Decía mi abuela que para descansar sólo había que cambiar de trabajo, y éso es lo que solemos hacer en las vacaciones. En lugar de pasar los días en la rutina cotidiana, cambiamos nuestro trabajo.

Aprovechamos los días de nuestras merecidísimas vacaciones para viajar, por ejemplo. Si decidimos visitar alguna nueva ciudad, exprimimos nuestro tiempo al máximo. Si podemos, tomamos el primer vuelo (madrugón garantizado) y nos volvemos en el último, por aquello de aprovechar al máximo. Madrugamos para ponernos en marcha, caminamos por la ciudad -plano en mano- todo lo que nuestras fuerzas nos permiten, porque de todos es sabido que pateando las calles, es como mejor se conoce un lugar. Cuando tomamos un medio de transporte, lo hacemos por necesidad, porque la distancia es demasiado larga, o bien porque queremos tener -también- una opinión sobre ellos, es entonces cuando nos preguntamos si será muy diferente el Metro de Londres del de Madrid, por ejemplo y empezamos a bajar las escaleras.

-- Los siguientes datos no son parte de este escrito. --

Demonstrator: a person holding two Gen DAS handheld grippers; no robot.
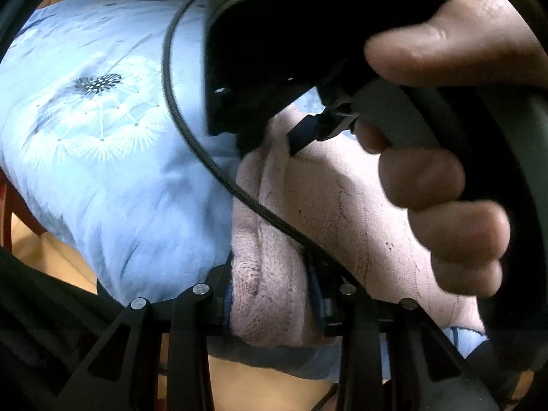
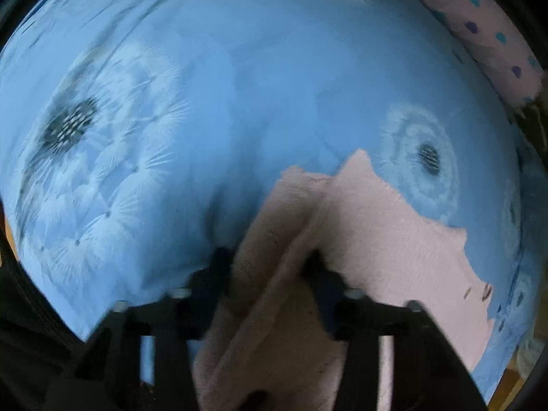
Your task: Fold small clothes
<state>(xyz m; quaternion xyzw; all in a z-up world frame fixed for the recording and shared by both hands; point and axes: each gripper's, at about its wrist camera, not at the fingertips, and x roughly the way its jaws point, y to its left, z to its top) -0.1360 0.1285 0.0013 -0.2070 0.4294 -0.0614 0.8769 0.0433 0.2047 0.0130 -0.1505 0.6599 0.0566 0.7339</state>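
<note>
A pink fleece garment (image 1: 342,188) lies on a light blue bedspread (image 1: 113,185) printed with dandelions. In the left wrist view a thick fold of the garment fills the gap of my left gripper (image 1: 270,274), which is shut on it. A person's hand (image 1: 445,178) holds the right gripper's black body just above the garment, its tip down on the fleece. In the right wrist view my right gripper (image 2: 269,263) points down, its jaws closed on a raised fold of the pink garment (image 2: 376,239), which spreads to the right over the bedspread (image 2: 239,102).
A black braided cable (image 1: 191,130) loops across the left wrist view. A pink cloth with blue and purple dots (image 2: 479,27) lies at the bed's far right. Wooden floor (image 1: 61,257) shows beyond the bedspread's edge at lower left.
</note>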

Y así vamos disfrutando de nuestros días libre -al menos yo los disfruto así- por partida triple. Primero: preparando el viaje. Segundo: viviendo el viaje. Tercero: recordando el viaje.

Finalizada nuestra andadura, regresamos agotados, habiendo trabajado un montón, pero con esa carita de satisfacción de haberlo pasado genial y con fuerzas para empezar una nueva vuelta al cole.